Task prompt
Check each line of the entries below for the word "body", then report how many have it, with no other words.

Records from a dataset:
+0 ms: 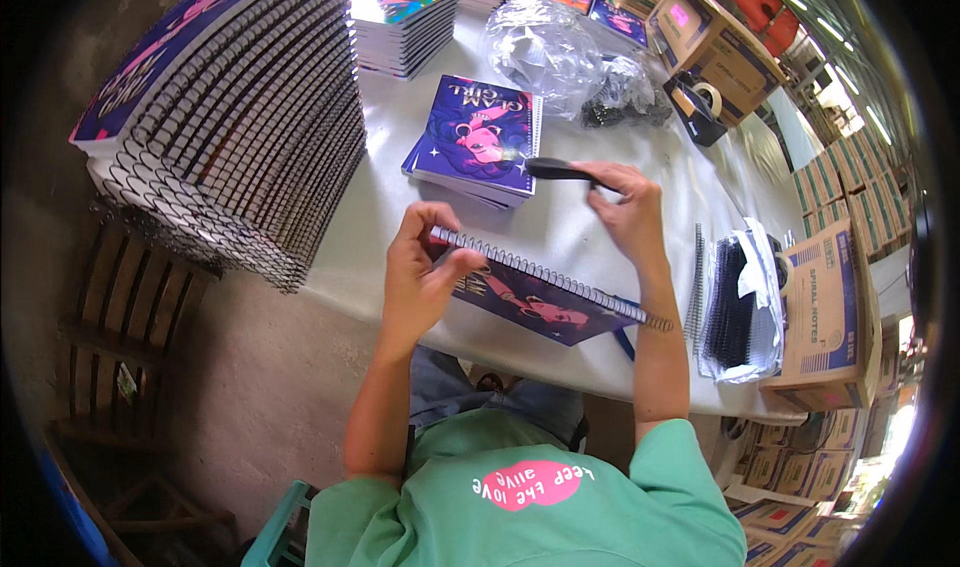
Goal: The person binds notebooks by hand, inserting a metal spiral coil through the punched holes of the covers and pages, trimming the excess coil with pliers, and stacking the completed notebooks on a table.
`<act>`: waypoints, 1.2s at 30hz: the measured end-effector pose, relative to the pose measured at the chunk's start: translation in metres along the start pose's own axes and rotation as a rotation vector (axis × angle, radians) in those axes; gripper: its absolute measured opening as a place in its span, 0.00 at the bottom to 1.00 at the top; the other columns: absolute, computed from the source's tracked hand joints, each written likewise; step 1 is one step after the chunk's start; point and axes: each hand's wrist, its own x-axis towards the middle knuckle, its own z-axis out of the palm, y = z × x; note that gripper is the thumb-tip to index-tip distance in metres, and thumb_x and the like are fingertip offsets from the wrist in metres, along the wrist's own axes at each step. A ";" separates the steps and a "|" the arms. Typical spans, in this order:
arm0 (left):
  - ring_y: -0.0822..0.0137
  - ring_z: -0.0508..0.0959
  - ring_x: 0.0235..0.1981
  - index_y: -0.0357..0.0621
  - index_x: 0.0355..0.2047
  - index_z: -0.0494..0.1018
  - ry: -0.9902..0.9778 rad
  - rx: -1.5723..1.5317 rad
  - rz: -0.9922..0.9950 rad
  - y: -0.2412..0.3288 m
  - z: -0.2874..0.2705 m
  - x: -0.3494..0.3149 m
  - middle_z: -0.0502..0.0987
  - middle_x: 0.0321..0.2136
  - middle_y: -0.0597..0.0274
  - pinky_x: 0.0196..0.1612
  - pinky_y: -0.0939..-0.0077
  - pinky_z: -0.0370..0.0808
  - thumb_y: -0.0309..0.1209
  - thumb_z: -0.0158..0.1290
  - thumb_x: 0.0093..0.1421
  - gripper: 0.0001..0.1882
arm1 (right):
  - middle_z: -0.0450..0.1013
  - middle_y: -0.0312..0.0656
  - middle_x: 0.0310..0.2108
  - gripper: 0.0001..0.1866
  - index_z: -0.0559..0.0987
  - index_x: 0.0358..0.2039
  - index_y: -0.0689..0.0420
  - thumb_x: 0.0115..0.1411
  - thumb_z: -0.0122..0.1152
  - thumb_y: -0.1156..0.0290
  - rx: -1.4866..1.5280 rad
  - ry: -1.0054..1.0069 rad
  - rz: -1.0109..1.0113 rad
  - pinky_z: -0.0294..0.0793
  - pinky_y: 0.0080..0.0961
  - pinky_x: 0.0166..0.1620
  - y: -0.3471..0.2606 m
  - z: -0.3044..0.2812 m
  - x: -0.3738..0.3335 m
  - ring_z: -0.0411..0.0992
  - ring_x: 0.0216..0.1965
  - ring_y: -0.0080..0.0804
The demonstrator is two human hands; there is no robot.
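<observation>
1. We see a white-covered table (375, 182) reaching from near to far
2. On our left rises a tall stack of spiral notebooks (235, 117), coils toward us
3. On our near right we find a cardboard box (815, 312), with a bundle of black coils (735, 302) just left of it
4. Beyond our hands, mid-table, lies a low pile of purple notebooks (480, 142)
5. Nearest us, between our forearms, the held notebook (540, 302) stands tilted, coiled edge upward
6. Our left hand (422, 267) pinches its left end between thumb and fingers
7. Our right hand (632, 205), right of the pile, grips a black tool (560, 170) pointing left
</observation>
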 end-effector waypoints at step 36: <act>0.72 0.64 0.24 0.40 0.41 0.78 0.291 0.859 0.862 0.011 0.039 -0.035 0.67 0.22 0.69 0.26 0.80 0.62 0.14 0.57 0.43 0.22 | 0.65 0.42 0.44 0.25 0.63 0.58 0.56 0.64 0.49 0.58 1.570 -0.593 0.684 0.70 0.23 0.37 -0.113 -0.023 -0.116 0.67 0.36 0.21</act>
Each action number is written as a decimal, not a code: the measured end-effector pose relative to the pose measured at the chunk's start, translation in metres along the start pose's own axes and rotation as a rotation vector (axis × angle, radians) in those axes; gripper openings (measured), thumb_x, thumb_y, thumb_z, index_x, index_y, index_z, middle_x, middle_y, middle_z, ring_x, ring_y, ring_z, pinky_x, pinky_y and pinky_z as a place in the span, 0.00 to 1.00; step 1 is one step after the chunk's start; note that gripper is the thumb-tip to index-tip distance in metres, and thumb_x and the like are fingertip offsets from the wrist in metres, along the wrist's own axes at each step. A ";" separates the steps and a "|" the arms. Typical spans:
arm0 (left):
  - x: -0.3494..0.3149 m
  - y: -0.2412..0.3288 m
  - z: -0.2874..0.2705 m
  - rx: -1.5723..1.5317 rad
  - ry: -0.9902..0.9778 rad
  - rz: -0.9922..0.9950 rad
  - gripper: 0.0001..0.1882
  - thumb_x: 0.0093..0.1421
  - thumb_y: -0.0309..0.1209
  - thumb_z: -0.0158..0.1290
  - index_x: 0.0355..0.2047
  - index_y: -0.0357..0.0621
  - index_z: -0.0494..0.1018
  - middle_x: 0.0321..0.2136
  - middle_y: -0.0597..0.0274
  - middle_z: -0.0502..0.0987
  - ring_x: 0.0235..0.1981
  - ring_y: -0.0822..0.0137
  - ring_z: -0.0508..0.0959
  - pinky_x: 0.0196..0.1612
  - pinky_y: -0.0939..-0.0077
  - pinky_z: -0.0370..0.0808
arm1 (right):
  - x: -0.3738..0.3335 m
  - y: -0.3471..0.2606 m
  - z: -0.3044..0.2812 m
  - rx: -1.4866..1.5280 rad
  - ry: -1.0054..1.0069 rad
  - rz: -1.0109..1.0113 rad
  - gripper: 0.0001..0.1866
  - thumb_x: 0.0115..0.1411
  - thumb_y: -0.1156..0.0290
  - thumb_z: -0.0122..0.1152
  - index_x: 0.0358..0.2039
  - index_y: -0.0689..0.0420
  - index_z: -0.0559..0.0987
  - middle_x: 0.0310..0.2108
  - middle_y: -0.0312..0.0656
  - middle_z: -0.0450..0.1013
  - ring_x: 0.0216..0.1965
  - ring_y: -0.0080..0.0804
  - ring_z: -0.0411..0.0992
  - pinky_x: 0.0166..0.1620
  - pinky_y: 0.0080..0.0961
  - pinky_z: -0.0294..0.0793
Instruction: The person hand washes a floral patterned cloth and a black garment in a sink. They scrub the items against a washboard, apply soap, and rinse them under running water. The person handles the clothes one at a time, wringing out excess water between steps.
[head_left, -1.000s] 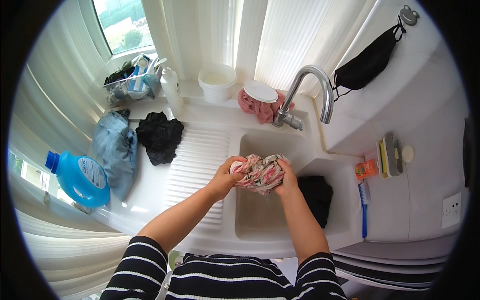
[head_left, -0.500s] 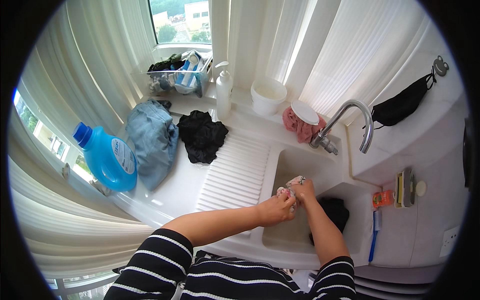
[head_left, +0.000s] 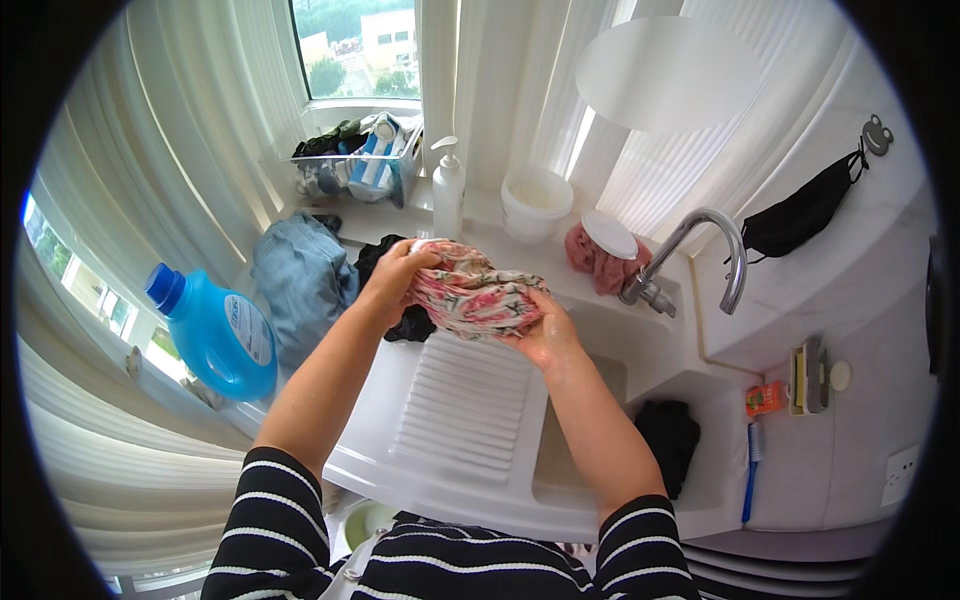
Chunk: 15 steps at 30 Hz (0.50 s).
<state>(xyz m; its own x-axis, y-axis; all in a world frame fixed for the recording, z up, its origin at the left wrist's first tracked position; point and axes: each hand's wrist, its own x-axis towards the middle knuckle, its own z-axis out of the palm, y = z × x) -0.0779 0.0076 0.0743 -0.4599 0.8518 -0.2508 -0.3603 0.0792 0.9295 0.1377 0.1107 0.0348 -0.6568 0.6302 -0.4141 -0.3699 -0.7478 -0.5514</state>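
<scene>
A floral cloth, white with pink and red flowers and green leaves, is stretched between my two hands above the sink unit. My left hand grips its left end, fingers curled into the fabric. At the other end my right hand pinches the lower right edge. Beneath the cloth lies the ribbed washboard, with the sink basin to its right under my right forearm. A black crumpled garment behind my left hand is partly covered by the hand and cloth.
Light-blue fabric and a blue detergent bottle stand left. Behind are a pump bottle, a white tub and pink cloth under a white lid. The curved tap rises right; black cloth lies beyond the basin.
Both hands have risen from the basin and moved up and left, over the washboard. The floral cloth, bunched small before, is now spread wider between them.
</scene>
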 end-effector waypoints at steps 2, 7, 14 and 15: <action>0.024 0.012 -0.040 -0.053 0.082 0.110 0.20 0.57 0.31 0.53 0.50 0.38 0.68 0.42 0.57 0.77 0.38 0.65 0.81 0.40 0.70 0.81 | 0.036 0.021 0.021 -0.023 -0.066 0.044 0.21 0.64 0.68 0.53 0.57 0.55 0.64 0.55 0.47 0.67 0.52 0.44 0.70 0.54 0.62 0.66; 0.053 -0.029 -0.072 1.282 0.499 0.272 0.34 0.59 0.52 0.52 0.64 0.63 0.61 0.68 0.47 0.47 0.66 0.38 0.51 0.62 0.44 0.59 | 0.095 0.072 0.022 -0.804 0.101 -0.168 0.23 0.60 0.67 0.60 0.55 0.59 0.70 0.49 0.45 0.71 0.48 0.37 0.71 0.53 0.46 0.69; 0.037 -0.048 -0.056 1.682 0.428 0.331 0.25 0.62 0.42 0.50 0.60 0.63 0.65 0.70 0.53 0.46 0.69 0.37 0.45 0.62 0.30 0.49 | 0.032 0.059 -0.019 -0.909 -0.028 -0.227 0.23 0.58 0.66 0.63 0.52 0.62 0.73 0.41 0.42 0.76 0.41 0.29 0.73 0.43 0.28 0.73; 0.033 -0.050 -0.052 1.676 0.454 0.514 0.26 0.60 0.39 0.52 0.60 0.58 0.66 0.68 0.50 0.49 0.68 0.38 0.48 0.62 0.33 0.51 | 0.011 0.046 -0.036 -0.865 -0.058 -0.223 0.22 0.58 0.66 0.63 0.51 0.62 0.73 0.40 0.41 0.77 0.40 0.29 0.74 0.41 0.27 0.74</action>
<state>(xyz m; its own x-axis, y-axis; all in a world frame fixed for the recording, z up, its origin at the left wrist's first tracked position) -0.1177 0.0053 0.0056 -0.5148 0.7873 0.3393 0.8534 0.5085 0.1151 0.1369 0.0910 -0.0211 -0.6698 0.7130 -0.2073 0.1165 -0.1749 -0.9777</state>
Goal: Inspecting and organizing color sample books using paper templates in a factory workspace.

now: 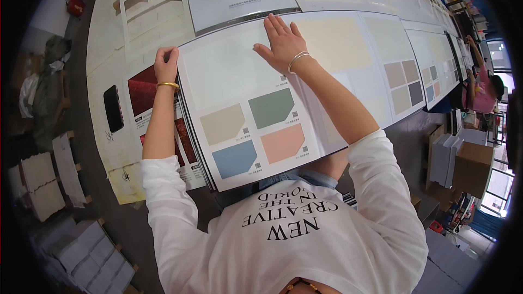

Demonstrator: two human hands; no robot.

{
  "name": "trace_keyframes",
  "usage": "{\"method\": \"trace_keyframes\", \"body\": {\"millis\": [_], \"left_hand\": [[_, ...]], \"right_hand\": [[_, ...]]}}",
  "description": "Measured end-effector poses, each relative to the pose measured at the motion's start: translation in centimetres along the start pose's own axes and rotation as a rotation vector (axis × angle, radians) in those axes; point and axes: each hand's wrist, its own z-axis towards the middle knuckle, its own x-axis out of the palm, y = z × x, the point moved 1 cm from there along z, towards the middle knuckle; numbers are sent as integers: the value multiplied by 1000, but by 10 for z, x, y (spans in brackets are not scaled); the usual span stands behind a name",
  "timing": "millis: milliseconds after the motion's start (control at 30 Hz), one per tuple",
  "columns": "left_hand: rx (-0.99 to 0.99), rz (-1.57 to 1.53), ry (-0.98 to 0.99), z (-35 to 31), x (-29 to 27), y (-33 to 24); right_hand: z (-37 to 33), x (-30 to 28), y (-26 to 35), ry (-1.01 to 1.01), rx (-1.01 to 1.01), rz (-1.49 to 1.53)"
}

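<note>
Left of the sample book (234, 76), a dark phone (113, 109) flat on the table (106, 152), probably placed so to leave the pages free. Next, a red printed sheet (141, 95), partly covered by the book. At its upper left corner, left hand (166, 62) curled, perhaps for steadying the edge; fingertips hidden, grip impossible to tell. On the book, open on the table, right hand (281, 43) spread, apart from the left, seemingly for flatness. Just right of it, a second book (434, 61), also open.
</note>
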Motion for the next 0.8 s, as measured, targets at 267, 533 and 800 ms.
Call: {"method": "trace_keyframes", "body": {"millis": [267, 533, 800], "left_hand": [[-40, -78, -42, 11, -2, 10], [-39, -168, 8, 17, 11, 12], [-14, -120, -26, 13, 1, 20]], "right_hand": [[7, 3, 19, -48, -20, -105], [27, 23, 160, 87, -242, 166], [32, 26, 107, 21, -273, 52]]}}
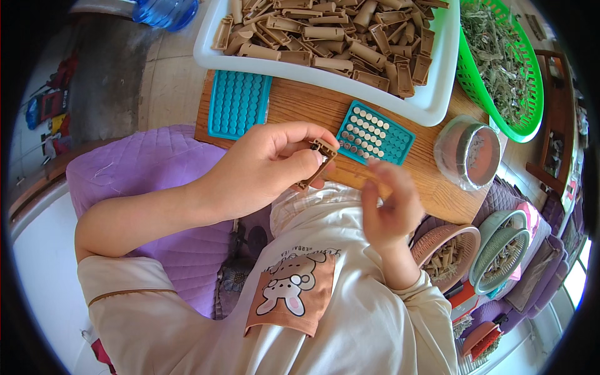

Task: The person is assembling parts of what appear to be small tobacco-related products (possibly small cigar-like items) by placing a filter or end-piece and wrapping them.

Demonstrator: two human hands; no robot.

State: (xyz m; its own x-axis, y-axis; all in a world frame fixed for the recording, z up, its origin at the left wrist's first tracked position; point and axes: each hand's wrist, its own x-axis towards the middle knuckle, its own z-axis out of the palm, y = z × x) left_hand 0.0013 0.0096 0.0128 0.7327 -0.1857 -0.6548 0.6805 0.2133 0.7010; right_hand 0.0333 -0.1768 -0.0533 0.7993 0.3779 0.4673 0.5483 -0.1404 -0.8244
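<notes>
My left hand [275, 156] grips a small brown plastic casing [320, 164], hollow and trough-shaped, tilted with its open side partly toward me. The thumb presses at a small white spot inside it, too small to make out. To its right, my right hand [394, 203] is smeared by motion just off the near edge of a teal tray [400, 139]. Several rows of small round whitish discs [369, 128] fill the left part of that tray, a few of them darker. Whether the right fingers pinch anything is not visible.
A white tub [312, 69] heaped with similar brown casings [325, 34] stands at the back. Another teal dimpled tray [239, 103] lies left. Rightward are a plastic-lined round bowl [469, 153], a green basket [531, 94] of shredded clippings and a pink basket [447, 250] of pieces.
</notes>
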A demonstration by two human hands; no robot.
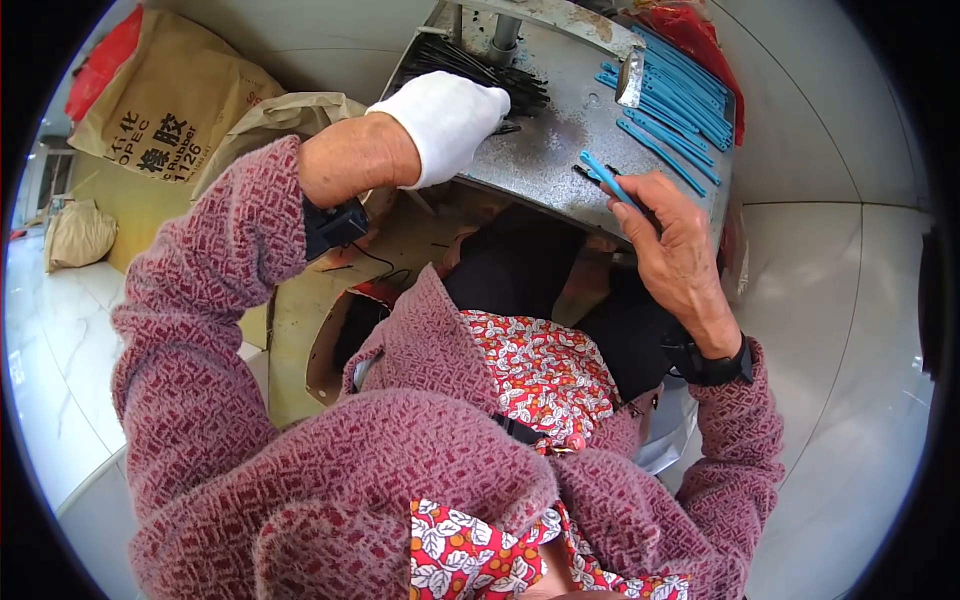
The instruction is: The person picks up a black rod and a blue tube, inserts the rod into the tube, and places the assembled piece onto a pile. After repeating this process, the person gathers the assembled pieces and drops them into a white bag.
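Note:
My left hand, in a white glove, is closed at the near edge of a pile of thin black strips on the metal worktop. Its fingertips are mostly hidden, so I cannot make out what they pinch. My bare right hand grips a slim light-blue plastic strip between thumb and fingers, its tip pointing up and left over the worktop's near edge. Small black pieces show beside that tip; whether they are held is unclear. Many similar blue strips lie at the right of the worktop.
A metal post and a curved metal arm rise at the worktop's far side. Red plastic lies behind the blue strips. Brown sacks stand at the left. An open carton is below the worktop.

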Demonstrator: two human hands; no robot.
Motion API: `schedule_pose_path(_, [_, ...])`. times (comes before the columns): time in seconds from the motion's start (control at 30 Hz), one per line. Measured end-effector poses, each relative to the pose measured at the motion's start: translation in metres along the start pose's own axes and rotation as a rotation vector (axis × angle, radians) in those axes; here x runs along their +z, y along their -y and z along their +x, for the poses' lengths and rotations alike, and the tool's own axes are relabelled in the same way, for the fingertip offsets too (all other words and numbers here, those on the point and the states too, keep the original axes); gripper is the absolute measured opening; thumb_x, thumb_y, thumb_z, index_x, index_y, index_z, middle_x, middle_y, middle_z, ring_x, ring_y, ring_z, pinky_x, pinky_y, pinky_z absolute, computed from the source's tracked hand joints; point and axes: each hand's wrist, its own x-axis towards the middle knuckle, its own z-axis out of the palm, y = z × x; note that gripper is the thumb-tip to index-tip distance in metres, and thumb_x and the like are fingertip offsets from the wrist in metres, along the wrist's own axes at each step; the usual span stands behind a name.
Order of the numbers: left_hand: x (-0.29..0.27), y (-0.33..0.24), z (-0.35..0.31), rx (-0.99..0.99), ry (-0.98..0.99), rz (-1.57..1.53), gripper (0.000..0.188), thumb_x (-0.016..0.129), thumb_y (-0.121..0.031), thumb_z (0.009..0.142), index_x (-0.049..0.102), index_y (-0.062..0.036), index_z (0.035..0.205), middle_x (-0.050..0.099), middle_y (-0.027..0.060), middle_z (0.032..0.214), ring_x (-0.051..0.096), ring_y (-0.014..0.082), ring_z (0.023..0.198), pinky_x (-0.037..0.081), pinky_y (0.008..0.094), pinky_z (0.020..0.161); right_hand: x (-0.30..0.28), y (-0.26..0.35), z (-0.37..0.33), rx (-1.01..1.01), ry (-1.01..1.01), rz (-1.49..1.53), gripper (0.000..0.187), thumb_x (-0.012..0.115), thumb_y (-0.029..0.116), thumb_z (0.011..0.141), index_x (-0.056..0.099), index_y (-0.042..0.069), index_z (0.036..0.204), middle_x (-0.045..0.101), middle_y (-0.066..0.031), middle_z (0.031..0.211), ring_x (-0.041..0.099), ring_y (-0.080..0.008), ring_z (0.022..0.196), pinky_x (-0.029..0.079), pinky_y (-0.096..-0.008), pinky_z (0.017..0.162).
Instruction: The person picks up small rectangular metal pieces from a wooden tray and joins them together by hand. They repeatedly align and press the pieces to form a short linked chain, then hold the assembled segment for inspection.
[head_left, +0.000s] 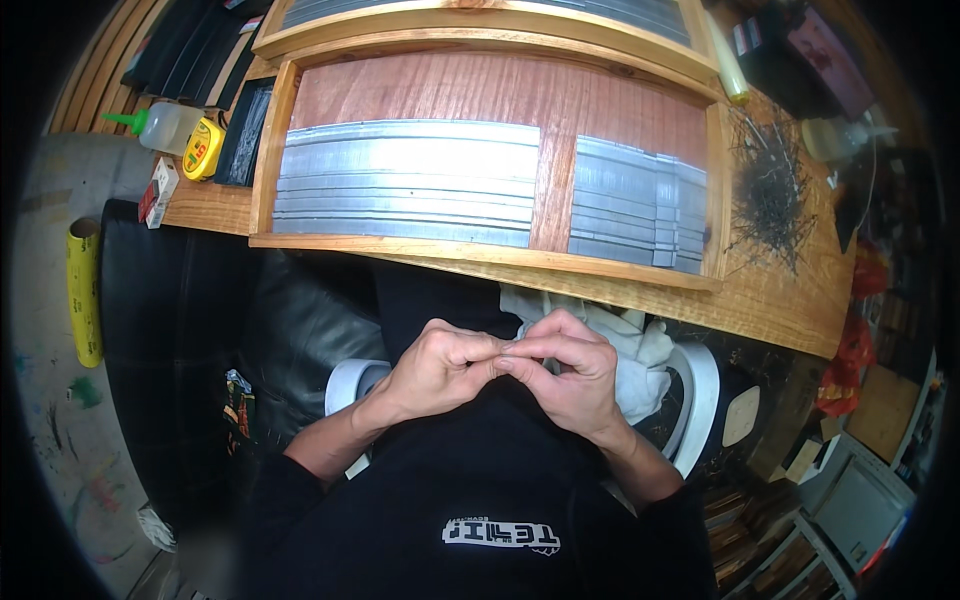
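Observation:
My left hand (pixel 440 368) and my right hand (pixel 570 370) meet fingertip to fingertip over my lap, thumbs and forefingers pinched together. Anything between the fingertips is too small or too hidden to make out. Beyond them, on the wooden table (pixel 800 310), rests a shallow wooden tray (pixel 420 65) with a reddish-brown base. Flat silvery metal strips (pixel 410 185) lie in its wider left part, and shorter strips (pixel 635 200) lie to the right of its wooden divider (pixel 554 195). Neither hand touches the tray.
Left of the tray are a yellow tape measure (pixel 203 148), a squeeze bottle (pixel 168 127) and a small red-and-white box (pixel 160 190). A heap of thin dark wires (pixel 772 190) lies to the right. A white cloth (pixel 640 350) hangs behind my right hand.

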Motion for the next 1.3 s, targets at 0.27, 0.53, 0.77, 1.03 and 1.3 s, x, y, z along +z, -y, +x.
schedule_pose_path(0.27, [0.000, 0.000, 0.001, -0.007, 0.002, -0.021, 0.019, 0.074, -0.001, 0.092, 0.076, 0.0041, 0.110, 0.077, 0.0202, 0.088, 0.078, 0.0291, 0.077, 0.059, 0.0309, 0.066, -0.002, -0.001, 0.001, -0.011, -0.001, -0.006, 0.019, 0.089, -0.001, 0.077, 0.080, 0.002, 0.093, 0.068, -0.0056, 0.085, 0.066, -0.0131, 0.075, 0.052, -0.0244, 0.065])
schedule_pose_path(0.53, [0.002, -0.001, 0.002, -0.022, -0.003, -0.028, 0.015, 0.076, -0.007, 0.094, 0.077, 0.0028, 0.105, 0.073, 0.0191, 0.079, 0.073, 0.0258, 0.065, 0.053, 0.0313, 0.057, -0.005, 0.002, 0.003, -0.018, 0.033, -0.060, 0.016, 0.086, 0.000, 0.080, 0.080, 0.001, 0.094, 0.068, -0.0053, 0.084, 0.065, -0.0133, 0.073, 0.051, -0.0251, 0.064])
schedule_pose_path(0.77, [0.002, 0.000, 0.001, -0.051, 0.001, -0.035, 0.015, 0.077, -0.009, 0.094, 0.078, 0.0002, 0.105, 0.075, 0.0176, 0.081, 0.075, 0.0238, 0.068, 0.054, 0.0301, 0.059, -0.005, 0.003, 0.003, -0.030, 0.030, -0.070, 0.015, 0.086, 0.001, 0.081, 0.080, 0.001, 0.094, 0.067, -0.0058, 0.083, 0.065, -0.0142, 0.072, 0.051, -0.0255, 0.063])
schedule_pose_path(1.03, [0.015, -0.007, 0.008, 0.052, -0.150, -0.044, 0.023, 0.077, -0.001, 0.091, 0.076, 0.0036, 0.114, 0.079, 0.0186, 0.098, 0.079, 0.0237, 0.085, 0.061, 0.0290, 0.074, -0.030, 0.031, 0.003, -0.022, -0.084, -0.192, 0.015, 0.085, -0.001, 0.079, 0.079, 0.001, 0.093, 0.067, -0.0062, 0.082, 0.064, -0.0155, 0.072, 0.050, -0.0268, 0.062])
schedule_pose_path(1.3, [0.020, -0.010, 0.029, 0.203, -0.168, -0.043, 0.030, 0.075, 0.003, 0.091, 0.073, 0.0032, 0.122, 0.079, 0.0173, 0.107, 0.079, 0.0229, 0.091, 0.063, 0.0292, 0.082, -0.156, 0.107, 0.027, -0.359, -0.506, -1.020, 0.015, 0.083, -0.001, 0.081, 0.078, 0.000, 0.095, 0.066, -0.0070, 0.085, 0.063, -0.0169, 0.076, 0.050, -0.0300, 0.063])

Answer to the problem
2